• [WHAT YOU NEED TO DO]
From top to bottom, retype the data exactly, passing over any picture.

• [Source records]
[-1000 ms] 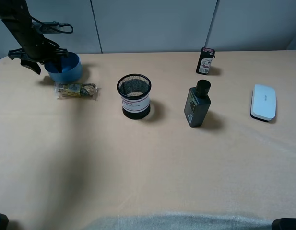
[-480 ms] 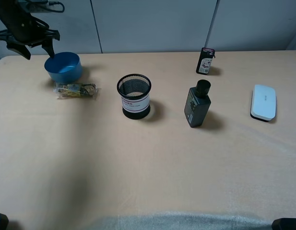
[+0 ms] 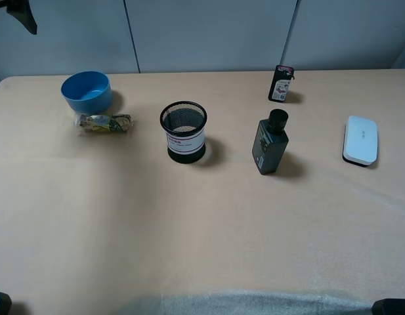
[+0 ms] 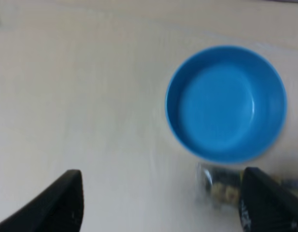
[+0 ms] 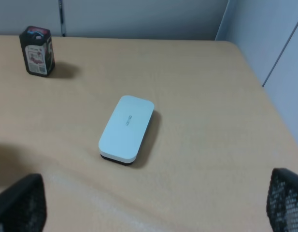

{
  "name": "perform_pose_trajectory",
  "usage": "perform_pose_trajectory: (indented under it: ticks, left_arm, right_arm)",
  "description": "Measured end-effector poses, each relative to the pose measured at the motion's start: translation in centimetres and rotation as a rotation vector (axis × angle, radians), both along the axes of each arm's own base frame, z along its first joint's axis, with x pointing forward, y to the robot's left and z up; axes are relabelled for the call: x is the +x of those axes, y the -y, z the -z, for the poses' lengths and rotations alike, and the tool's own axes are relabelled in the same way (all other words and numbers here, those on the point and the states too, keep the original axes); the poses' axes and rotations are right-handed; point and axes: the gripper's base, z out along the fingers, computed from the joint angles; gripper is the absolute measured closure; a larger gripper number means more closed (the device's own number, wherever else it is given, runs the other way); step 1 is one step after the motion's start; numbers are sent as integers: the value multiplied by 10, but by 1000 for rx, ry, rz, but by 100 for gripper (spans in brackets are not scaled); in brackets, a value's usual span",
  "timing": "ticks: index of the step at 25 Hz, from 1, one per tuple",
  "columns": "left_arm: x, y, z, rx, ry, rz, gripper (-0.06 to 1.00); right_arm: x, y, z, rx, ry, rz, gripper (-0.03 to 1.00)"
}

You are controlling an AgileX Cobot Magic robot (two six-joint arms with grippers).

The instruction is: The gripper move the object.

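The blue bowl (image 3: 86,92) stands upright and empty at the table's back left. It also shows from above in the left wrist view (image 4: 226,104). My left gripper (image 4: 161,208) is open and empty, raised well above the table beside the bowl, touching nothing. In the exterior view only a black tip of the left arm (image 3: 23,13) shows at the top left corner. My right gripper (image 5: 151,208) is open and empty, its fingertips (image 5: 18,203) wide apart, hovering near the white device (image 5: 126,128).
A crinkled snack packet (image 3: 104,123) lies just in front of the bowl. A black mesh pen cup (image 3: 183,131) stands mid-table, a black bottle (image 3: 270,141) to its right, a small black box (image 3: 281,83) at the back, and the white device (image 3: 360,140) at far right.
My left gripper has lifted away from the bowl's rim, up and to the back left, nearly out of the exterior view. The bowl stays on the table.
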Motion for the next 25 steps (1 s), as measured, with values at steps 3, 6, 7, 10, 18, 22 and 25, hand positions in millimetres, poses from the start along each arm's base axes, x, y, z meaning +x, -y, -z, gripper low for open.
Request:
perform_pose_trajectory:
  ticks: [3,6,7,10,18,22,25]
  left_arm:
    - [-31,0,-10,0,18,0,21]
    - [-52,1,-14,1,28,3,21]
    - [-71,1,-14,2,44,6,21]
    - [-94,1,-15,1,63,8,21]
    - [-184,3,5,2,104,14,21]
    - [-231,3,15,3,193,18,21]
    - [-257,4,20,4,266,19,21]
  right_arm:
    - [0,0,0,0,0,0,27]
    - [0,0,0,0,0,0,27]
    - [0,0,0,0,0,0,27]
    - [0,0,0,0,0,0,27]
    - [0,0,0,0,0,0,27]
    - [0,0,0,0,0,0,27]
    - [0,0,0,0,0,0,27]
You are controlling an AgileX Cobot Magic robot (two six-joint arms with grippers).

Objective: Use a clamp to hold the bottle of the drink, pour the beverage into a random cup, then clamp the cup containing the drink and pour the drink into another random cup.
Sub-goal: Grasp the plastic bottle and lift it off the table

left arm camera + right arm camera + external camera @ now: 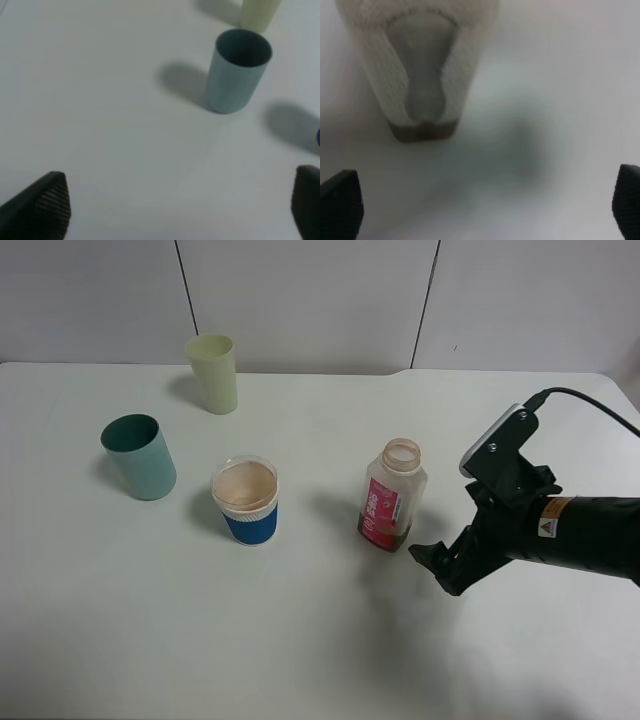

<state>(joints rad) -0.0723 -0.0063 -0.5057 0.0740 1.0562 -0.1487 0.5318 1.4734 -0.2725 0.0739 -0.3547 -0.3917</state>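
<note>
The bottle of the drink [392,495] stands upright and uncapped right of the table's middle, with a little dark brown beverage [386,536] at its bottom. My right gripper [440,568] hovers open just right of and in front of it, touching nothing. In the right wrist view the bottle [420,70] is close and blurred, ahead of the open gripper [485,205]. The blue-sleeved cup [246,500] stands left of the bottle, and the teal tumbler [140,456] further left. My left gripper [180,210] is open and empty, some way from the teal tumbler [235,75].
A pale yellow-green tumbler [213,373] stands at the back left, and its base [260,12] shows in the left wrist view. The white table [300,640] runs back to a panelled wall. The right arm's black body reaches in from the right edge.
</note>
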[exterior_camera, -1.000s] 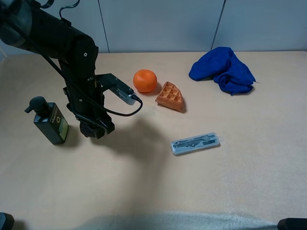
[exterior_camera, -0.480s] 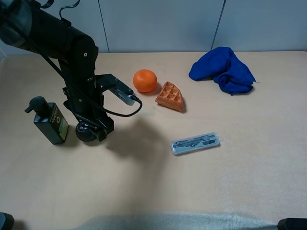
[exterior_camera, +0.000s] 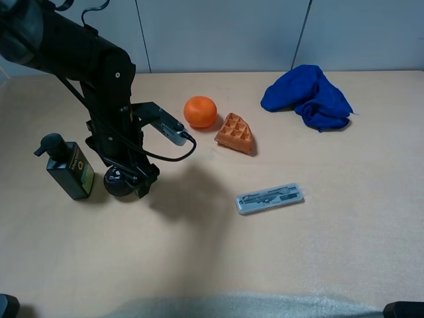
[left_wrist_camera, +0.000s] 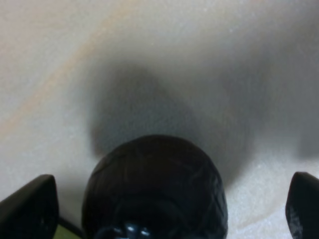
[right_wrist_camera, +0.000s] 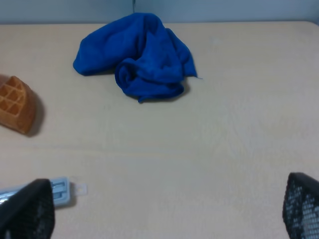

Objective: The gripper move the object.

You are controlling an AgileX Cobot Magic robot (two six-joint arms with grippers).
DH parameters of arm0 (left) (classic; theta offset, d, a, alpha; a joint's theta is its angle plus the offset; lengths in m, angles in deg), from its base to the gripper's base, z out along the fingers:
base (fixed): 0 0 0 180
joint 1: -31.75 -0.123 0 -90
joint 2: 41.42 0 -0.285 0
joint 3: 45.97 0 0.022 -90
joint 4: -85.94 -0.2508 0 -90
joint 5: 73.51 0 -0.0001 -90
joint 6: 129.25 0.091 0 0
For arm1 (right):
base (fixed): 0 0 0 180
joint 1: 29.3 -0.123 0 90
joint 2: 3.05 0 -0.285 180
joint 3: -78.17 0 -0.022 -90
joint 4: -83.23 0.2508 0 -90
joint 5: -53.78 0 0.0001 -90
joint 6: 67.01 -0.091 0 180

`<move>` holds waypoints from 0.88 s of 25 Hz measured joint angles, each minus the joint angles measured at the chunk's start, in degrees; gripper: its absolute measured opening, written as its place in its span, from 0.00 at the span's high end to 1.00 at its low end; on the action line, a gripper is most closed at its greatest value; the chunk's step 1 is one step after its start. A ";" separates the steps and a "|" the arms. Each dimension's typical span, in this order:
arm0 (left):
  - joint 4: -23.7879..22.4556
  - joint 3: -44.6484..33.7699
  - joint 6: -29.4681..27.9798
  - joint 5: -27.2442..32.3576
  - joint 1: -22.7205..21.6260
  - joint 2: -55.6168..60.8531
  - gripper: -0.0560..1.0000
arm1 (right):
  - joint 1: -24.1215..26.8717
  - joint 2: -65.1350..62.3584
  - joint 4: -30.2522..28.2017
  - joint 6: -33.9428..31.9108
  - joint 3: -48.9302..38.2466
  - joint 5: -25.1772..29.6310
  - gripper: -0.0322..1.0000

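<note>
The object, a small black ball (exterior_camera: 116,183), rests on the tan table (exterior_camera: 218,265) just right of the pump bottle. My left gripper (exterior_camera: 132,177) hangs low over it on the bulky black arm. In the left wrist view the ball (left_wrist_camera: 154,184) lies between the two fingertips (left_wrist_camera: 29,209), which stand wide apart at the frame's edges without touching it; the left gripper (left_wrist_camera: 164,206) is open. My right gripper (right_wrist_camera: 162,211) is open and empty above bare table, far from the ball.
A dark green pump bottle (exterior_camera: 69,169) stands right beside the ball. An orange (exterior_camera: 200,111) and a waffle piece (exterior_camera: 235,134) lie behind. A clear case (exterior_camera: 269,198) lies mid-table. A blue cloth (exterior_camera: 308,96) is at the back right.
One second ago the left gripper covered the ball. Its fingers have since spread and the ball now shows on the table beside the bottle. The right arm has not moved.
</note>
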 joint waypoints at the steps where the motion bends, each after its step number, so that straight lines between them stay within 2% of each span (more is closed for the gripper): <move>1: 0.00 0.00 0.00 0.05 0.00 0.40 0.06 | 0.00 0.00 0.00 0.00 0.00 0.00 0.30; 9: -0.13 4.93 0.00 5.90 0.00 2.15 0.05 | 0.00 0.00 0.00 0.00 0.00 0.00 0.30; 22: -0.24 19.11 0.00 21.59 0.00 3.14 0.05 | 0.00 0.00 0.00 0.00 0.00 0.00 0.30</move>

• [PROBLEM SOLUTION]
[-1000 ms] 
[-480 ms] 
[+0 ms] 
[+0 ms] 
[+0 ms] 

{
  "name": "perform_pose_trajectory",
  "usage": "perform_pose_trajectory: (indented under it: ticks, left_arm, right_arm)",
  "description": "Measured end-effector poses, each relative to the pose measured at the motion's start: translation in centimetres and rotation as a rotation vector (axis × angle, radians), both along the axes of each arm's own base frame, z along its first joint's axis, with x pointing forward, y to the robot's left and z up; axes are relabelled for the call: x is the +x of those axes, y the -y, z the -z, for the poses' lengths and rotations alike, and the tool's own axes are relabelled in the same way (all other words and numbers here, those on the point and the states too, keep the original axes); the poses' axes and rotations are right-handed; point and axes: the gripper's base, z out along the fingers, computed from the joint angles; gripper is the absolute measured closure; a larger gripper number means more closed (the device's own number, wherever else it is given, runs the other way); step 1 is one step after the motion's start; numbers are sent as integers: the value multiplied by 10, but by 1000 for rx, ry, rz, but by 100 for gripper (spans in brackets are not scaled); in brackets, a value's usual span",
  "timing": "ticks: index of the step at 25 Hz, from 1, one per tuple",
  "columns": "left_arm: x, y, z, rx, ry, rz, gripper (-0.06 to 1.00); right_arm: x, y, z, rx, ry, rz, gripper (-0.03 to 1.00)"
}

You are controlling an AgileX Cobot Magic robot (two six-joint arms with grippers).

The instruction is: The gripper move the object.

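The blue bowl (image 3: 86,92) stands upright and empty at the table's back left. It also shows from above in the left wrist view (image 4: 226,104). My left gripper (image 4: 161,208) is open and empty, raised well above the table beside the bowl, touching nothing. In the exterior view only a black tip of the left arm (image 3: 23,13) shows at the top left corner. My right gripper (image 5: 151,208) is open and empty, its fingertips (image 5: 18,203) wide apart, hovering near the white device (image 5: 126,128).
A crinkled snack packet (image 3: 104,123) lies just in front of the bowl. A black mesh pen cup (image 3: 183,131) stands mid-table, a black bottle (image 3: 270,141) to its right, a small black box (image 3: 281,83) at the back, and the white device (image 3: 360,140) at far right.
My left gripper has lifted away from the bowl's rim, up and to the back left, nearly out of the exterior view. The bowl stays on the table.
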Motion for the next 25 steps (1 s), as measured, with values at steps 3, 6, 7, 10, 18, 22 and 25, hand positions in millimetres, poses from the start along each arm's base axes, x, y, z meaning +x, -y, -z, gripper low for open.
Request:
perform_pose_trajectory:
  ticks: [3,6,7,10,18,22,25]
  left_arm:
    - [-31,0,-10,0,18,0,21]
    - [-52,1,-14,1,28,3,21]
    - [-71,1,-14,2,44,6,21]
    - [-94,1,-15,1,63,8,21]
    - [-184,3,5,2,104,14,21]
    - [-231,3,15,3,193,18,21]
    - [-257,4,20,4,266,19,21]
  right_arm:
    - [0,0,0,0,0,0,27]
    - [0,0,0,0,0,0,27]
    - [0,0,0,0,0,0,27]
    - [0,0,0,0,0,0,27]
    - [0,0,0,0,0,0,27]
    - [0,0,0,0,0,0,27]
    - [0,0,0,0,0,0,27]
You are controlling an AgileX Cobot Magic robot (two six-joint arms with grippers).

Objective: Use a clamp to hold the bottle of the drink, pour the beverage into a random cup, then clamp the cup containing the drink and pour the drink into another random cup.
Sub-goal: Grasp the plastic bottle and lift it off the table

left arm camera + right arm camera + external camera @ now: 

<state>(joints rad) -0.0723 -0.0063 -0.5057 0.0740 1.0562 -0.1487 0.5318 1.4734 -0.2725 0.0739 -0.3547 -0.3917</state>
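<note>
The bottle of the drink [392,495] stands upright and uncapped right of the table's middle, with a little dark brown beverage [386,536] at its bottom. My right gripper [440,568] hovers open just right of and in front of it, touching nothing. In the right wrist view the bottle [420,70] is close and blurred, ahead of the open gripper [485,205]. The blue-sleeved cup [246,500] stands left of the bottle, and the teal tumbler [140,456] further left. My left gripper [180,210] is open and empty, some way from the teal tumbler [235,75].
A pale yellow-green tumbler [213,373] stands at the back left, and its base [260,12] shows in the left wrist view. The white table [300,640] runs back to a panelled wall. The right arm's black body reaches in from the right edge.
</note>
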[exterior_camera, -1.000s] 
[exterior_camera, -0.480s] 
[exterior_camera, +0.000s] 
[left_wrist_camera, +0.000s] 
[right_wrist_camera, +0.000s] 

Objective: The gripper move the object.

You are controlling an AgileX Cobot Magic robot (two six-joint arms with grippers).
DH parameters of arm0 (left) (classic; theta offset, d, a, alpha; a joint's theta is its angle plus the offset; lengths in m, angles in deg), from its base to the gripper's base, z out along the fingers:
base (fixed): 0 0 0 180
joint 1: -31.75 -0.123 0 -90
joint 2: 41.42 0 -0.285 0
joint 3: 45.97 0 0.022 -90
joint 4: -85.94 -0.2508 0 -90
joint 5: 73.51 0 -0.0001 -90
joint 6: 129.25 0.091 0 0
For arm1 (right):
base (fixed): 0 0 0 180
joint 1: 29.3 -0.123 0 90
joint 2: 3.05 0 -0.285 180
joint 3: -78.17 0 -0.022 -90
joint 4: -83.23 0.2508 0 -90
joint 5: -53.78 0 0.0001 -90
joint 6: 67.01 -0.091 0 180

`<move>` holds waypoints from 0.88 s of 25 Hz measured joint angles, each minus the joint angles measured at the chunk's start, in degrees; gripper: its absolute measured opening, written as its place in its span, from 0.00 at the span's high end to 1.00 at its low end; on the action line, a gripper is most closed at its greatest value; the chunk's step 1 is one step after its start. A ";" separates the steps and a "|" the arms. Each dimension's typical span, in this order:
arm0 (left):
  - joint 4: -23.7879..22.4556
  - joint 3: -44.6484..33.7699
  - joint 6: -29.4681..27.9798
  - joint 5: -27.2442..32.3576
  - joint 1: -22.7205..21.6260
  - joint 2: -55.6168..60.8531
  - gripper: -0.0560..1.0000
arm1 (right):
  - joint 1: -24.1215..26.8717
  - joint 2: -65.1350..62.3584
  - joint 4: -30.2522..28.2017
  - joint 6: -33.9428..31.9108
  - joint 3: -48.9302..38.2466
  - joint 5: -25.1772..29.6310
  - gripper: -0.0322..1.0000

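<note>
The object, a small black ball (exterior_camera: 116,183), rests on the tan table (exterior_camera: 218,265) just right of the pump bottle. My left gripper (exterior_camera: 132,177) hangs low over it on the bulky black arm. In the left wrist view the ball (left_wrist_camera: 154,184) lies between the two fingertips (left_wrist_camera: 29,209), which stand wide apart at the frame's edges without touching it; the left gripper (left_wrist_camera: 164,206) is open. My right gripper (right_wrist_camera: 162,211) is open and empty above bare table, far from the ball.
A dark green pump bottle (exterior_camera: 69,169) stands right beside the ball. An orange (exterior_camera: 200,111) and a waffle piece (exterior_camera: 235,134) lie behind. A clear case (exterior_camera: 269,198) lies mid-table. A blue cloth (exterior_camera: 308,96) is at the back right.
One second ago the left gripper covered the ball. Its fingers have since spread and the ball now shows on the table beside the bottle. The right arm has not moved.
</note>
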 joint waypoints at the steps where the motion bends, each after its step number, so that straight lines between them stay within 2% of each span (more is closed for the gripper): <move>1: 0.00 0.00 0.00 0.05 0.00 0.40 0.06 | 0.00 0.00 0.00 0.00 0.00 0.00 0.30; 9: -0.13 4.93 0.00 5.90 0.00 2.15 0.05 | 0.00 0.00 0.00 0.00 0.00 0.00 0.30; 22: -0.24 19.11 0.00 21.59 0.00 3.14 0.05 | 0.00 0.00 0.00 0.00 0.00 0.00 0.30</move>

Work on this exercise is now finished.